The Museum in the City of Worcester is one of the oldest in the British Isles, tracing its history back to 1833.
On the 8th April in that year a local physician, Dr Charles Hastings (later to become Sir Charles Hastings, founder of the British Medical Association) chaired an inaugural meeting of Worcester’s Natural History Society at the City’s Guildhall. Hastings’ enthusiasm led to his playing a prominent part in the establishment of the Society’s museum.
Premises in Angel Street, recently vacated by the library, were secured and a natural history museum was established. Objects came flooding in and opening hours between 11.00—5.00 on Mondays, Wednesdays and Saturdays allowed the public to see the collection. The original admission charge was one shilling.
By 1835 the collection had become too large for the building holding it and so the sum of £6,000 was raised to provide the city’s first purpose–built museum in Foregate Street, pictured here in this engraving in Worcester’s collection, on the site of the present Odeon Cinema. It was officially opened by Charles Hastings on the 15th September, 1837 and became known as The Museum of the Worcestershire Natural History Society.

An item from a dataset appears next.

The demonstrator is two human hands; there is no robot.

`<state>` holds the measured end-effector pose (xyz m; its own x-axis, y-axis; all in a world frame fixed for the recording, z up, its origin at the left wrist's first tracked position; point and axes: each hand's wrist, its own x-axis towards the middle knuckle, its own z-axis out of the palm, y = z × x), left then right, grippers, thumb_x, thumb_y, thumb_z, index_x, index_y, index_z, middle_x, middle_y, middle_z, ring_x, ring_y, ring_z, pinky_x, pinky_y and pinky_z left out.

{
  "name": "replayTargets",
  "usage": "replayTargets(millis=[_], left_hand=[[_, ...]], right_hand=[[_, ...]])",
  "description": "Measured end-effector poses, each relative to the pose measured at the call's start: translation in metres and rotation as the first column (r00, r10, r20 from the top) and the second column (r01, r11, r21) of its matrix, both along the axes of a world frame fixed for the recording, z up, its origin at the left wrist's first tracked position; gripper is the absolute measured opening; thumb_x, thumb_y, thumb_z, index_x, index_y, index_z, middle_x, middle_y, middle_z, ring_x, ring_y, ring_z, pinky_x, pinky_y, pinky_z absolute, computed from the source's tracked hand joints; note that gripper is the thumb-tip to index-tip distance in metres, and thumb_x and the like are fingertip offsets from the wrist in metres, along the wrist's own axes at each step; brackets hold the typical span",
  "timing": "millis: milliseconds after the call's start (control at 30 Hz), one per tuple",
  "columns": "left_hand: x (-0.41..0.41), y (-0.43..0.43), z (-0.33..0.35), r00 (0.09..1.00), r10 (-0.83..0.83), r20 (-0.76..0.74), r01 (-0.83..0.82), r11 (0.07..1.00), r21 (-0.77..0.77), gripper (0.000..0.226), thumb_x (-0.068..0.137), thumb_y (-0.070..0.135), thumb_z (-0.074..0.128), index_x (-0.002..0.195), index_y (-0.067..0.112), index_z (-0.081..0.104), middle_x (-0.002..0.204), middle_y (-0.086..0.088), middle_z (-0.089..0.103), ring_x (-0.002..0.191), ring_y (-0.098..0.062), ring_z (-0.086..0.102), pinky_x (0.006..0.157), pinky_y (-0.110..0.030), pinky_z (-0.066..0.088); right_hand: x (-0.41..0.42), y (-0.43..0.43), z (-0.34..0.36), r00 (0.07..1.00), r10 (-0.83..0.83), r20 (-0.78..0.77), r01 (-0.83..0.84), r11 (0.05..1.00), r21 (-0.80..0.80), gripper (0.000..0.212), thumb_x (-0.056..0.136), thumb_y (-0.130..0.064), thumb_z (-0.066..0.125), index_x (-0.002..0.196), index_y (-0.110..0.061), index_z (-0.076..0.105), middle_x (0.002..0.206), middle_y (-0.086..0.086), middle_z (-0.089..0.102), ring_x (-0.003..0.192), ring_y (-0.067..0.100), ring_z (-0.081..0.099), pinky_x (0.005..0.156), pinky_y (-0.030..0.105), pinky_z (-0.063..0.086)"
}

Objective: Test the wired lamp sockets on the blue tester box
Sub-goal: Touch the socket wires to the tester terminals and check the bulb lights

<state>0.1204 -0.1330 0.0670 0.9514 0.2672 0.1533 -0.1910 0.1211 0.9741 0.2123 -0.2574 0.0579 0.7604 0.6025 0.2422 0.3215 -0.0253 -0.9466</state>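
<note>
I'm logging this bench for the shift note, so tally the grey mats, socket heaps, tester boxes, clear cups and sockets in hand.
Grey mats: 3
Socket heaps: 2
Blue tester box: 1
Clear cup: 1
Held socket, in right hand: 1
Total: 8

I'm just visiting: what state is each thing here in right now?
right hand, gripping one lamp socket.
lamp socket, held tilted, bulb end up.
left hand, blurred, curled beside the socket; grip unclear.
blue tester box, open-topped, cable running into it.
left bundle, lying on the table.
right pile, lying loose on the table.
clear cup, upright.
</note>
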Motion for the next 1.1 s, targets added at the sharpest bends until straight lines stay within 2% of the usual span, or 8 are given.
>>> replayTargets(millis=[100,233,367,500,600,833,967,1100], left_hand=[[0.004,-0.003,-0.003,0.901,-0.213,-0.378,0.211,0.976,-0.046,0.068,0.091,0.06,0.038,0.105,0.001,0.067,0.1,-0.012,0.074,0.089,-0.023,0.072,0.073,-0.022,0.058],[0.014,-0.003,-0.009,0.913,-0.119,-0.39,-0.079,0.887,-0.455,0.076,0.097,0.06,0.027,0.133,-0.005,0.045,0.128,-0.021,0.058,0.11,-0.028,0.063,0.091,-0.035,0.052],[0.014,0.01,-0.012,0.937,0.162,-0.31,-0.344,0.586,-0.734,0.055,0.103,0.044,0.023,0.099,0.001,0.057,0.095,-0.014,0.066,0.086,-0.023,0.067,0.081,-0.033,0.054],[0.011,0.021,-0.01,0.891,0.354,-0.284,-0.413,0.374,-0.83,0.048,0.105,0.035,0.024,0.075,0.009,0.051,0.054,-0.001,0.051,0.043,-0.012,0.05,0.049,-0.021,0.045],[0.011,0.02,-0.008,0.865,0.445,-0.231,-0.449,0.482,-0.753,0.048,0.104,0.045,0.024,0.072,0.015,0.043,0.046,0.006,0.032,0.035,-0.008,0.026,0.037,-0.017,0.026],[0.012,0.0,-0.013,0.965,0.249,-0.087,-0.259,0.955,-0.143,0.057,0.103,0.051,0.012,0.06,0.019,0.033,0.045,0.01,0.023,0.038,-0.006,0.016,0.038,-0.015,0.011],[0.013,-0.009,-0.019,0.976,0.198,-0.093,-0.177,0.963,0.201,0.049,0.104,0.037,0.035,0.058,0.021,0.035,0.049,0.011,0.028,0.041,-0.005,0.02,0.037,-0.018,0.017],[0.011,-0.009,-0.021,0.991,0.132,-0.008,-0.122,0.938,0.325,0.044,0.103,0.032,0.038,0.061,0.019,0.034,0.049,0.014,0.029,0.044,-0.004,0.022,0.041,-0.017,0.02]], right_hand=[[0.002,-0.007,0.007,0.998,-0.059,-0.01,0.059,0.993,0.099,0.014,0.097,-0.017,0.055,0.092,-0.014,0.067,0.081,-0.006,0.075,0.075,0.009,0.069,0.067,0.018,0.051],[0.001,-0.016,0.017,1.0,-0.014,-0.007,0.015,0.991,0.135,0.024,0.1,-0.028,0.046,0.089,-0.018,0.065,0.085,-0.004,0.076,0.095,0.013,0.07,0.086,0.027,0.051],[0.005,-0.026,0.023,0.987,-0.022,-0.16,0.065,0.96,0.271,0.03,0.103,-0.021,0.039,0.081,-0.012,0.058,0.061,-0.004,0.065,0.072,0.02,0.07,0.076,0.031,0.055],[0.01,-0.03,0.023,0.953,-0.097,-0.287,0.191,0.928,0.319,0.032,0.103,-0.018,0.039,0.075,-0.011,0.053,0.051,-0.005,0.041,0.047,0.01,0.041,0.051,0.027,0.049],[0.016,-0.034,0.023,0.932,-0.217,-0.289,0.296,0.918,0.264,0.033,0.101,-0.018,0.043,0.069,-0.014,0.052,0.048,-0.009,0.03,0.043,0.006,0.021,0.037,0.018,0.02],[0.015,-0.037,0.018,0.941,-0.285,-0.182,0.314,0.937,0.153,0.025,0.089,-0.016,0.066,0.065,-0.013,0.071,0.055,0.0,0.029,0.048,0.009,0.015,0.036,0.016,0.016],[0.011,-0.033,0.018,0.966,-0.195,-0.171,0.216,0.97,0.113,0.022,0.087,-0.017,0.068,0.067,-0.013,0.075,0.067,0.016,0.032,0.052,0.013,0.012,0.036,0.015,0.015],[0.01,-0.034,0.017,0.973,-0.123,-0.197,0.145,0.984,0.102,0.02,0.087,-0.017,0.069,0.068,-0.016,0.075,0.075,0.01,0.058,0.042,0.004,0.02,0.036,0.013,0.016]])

The Museum flourished during the 1840s and 1850s when it reached the height of its popularity and fame. Famous visitors included John Gould, Charles Leyll and Roderick Murchison but by the 1860s many of its founders members had died, including Sir Charles Hastings. Interest waned and funding difficulties arose causing the collection to suffer.
Help was at hand when after much debate, Worcester City Council decided to adopt the Public Libraries Act of in 1879. The Council’s Libraries Committee offered to purchase the museum building and its contents at a cost of £2,820 (which included donations of £500 for each from local benefactors Thomas Rowley Hill, J D Perrins and Charles Wheeley Lea).
A condition of sale was that George Reece was to be retained as Curator and that the new institution was to be called The Worcester Public Library and Hastings Museum. These conditions were fulfilled and the building was reopened in its new guise on the 16th of March 1881.
The Hasting Museum & Public Library remained there until the mid-1890s when it was transferred to its new and current home in the Victoria Institute.